For the date window and outlet scope you’ve picked in Part 2:
| Tile | What it shows | What to read it for |
|---|---|---|
| Total Orders | Count of orders in the window. Sub-line: how many completed (i.e. fully settled). | Volume read. The gap between total and completed is your in-flight count. |
| Net Sales | Gross sales minus discounts and refunds. Sub-line: gross sales for the same window. | The headline “money kept” number. |
| Avg Order Value | Net Sales ÷ Orders. | Whether revenue is moving on volume or on basket size. |
| Items Sold | Sum of every line quantity in the window. | A second volume signal that catches drops in items-per-order (a quieter spend signal). |
| Active Orders | Orders currently in flight — pending KOT, in the kitchen, served-but-not-paid. | Live read — if you’re checking mid-service, this is the “what’s happening right now” number. |
| Pending KOTs | KOTs that the kitchen hasn’t marked ready. | The “is the kitchen behind?” number. Spikes mid-service mean a station is choked. |
The six are deliberately mixed: three are post-mortem numbers (Orders, Net Sales, AOV — about what happened) and three are live numbers (Items Sold, Active Orders, Pending KOTs — about what’s happening). The home page is both a historical read and a real-time read in the same six cards, and which two you focus on changes depending on whether you’re checking at 11 PM (read the post-mortem trio) or at 8 PM mid-service (read the live trio).

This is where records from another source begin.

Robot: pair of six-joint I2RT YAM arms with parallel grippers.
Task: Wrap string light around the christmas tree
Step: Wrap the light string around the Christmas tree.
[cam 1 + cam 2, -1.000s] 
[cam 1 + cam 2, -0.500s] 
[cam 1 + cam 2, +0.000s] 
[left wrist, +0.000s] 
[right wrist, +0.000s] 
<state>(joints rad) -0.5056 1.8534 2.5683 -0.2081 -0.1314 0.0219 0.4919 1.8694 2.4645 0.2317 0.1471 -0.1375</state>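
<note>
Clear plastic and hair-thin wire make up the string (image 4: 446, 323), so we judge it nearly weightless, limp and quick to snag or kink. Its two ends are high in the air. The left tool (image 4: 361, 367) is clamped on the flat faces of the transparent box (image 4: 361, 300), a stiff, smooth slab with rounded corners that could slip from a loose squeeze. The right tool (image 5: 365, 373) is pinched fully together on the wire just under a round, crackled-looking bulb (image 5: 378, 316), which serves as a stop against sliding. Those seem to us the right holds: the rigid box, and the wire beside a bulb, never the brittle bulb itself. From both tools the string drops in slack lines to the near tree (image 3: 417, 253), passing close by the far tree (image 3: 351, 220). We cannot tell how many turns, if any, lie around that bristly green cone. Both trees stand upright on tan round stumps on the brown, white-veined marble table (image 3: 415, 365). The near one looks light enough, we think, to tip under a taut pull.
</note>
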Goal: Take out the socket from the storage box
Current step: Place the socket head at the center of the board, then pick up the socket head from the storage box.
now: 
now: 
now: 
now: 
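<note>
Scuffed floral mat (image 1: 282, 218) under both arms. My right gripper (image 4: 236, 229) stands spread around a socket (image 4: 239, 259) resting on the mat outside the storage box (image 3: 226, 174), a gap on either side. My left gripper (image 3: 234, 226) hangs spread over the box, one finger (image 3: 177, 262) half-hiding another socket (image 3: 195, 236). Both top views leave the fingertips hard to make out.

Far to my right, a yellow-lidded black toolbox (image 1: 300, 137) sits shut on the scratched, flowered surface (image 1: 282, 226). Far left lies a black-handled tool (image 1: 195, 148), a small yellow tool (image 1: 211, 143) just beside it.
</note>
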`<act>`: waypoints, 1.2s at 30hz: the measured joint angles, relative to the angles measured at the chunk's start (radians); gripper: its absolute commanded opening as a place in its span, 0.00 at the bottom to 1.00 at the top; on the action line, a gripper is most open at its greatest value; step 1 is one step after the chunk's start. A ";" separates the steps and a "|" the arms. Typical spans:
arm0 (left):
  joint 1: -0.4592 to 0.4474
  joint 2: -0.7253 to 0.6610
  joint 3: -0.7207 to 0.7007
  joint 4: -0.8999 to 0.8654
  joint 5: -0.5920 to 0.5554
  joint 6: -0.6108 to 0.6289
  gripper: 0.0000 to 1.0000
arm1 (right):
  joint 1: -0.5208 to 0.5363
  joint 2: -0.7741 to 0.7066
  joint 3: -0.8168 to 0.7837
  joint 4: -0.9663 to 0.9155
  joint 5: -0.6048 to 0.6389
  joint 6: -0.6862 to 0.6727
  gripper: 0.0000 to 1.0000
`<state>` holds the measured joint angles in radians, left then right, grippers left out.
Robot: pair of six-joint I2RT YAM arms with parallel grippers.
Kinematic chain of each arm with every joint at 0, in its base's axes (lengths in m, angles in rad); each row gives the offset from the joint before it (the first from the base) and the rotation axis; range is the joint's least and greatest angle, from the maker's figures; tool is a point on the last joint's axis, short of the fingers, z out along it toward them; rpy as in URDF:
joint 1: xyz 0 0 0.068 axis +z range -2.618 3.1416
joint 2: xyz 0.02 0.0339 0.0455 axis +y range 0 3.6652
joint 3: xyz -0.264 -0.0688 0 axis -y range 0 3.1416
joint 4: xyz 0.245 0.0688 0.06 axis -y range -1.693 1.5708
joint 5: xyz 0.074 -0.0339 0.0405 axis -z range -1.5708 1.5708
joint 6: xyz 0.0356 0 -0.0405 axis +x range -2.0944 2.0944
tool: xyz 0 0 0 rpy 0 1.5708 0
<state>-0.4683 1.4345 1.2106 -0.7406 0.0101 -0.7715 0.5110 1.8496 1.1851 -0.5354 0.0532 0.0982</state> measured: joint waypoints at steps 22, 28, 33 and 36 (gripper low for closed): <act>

3.2 What’s Missing From the KPI Row
Two numbers the home page deliberately does not surface as KPI tiles:
- Total Tax. It’s on the Tax/GST report. The home page is for the headline; the detail is one click away.
- Discount %. It’s on the Discounts report and the Sales Summary. Same reason.
If a number isn’t on the home page, the rule isn’t that it doesn’t exist — the rule is that it’s one click away on its dedicated report. The home is a triage page, not a kitchen sink.
Part 4 — The Charts on the Home Page
Below the KPI row, three pairs of panels sit two-up on a desktop screen, with a seventh full-width panel — Outstanding Credit — running across the bottom. Seven panels in all. They’re meant to be glanced at, not studied. If a glance raises a question, the question is what drives you into the matching Report tab.
4.1 Sales Comparison (Top Left)
A compact three-row panel comparing recent baselines — vs Yesterday, vs Last Week, and vs Last Month — each row showing the prior period’s figure and the change percentage (green up, red down). Reads in two seconds: “we’re up”, “we’re down”, or “we’re flat”.
4.2 Top Items (Top Right)
A horizontal bar list of the highest-revenue menu items in the window. The five-ten items that matter most for your top line. If the order has shifted dramatically from your last look — a previously top item missing, a new one risen — that’s the question to follow into Reports → Sales → Items Sale.
4.3 Hourly Sales (Second Left)
A line chart of sales by hour of day, summed across the window. Shows your peaks (lunch rush at 13:00, dinner peak at 21:00) and your dead hours (3 PM onwards on a weekday). Useful for staffing decisions and for spotting hours where you’re under-utilised.
4.4 Active Alerts (Second Right)
Covered in Part 5 below — this is the panel most owners spend the most time on, so it gets its own section.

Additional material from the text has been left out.